- Traditional Chinese: 偷吻
- Simplified Chinese: 偷吻
- Hanyu Pinyin: Tōuwěn
- Directed by: Chu Yui-bun
- Written by: Patrick Kong Manfred Wong
- Produced by: Manfred Wong Chiu Fu-Sheng
- Starring: Christy Chung Stephen Fung Natalie Ng Crystal Cheung Yee Tung
- Cinematography: Yiu-Fai Lai
- Edited by: Pan Xiong
- Music by: He Zhitang
- Production companies: Oriental Film Printing co., LTD
- Release date: 1 June 2000;
- Running time: 90 minutes
- Country: Hong Kong
- Language: Cantonese

= Un Baiser Volé (film) =

2000 Hong Kong film by Chu Yui-bun

Un Baiser Volé is a 2000 Hong Kong romantic comedy film written by Patrick Kong and Manfred Wong, and produced by Chiu Fu-Sheng and Manfred Wong. The film stars Christy Chung, Stephen Fung, Natalie Ng, and Crystal Cheung Yee Tung.

==Plot==
Stephen Lee was accepted to the university after the college entrance examination. He has a girlfriend Wu Shude, who is his first love, they fell in love for seven years, and they don't have premarital sex.

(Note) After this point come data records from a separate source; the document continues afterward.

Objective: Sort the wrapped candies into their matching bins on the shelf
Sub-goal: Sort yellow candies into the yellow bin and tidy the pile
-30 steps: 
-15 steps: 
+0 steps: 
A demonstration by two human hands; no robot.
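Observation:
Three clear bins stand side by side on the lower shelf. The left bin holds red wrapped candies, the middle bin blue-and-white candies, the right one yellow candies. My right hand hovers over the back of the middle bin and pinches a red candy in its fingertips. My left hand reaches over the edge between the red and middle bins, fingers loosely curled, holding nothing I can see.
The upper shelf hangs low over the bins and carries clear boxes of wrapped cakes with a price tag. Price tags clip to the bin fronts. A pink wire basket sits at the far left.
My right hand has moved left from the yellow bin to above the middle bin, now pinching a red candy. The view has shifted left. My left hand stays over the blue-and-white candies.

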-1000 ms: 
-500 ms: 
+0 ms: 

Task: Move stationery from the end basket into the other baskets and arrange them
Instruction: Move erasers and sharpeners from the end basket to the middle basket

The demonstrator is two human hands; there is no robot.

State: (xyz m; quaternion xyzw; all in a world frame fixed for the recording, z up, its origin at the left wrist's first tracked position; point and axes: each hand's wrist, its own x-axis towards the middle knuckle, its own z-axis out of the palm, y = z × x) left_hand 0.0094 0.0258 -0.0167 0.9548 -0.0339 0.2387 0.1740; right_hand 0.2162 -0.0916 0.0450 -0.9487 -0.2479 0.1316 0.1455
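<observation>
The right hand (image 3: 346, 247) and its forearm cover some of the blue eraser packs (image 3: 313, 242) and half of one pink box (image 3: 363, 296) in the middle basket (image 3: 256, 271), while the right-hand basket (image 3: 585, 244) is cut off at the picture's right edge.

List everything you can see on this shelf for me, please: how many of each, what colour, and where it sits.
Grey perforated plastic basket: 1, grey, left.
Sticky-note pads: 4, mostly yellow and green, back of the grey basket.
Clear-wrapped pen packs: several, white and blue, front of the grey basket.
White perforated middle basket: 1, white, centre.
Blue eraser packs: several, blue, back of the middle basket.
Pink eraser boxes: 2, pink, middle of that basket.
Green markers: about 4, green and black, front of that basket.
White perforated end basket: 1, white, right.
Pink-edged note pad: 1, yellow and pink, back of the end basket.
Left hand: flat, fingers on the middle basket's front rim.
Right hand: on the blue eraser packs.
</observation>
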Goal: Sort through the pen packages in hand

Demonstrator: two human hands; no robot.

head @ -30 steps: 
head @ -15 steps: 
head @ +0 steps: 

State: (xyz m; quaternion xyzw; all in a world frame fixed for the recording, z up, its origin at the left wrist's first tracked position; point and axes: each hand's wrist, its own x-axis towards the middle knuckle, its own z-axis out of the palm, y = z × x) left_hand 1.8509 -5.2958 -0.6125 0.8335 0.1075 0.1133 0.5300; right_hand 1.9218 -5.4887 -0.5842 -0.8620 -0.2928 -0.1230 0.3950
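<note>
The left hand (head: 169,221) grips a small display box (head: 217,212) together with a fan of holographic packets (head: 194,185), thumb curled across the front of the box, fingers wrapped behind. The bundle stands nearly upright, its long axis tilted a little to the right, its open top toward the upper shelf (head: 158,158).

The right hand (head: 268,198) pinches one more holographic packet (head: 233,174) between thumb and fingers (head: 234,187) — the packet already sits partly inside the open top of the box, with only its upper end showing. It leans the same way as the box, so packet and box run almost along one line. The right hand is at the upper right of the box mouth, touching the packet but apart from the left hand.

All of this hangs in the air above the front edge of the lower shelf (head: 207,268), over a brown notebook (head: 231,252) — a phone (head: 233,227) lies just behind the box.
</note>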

Stephen Lee dates Amy in the university, and they have sex frequently, he became a promiscuity man. When Amy finds him cheating they break up. He also falls in love with his French teacher, Sophia, but Sophia has a foreign boyfriend.

After a period of time, Stephen Lee breaks up with Wu Shude, then she was married to a doctor. A year later, Sophia left Hong Kong for France.

==Cast==
- Christy Chung as Sophia, a college teacher.
- Stephen Fung as Stephen Lee, a college student.
- Natalie Ng as Amy, Stephen Lee's girlfriend.
- Crystal Cheung Yee Tung as Wu Shude, Stephen Lee's first Love.
- Sheung Mo Lam as Sophia's foreign boyfriend.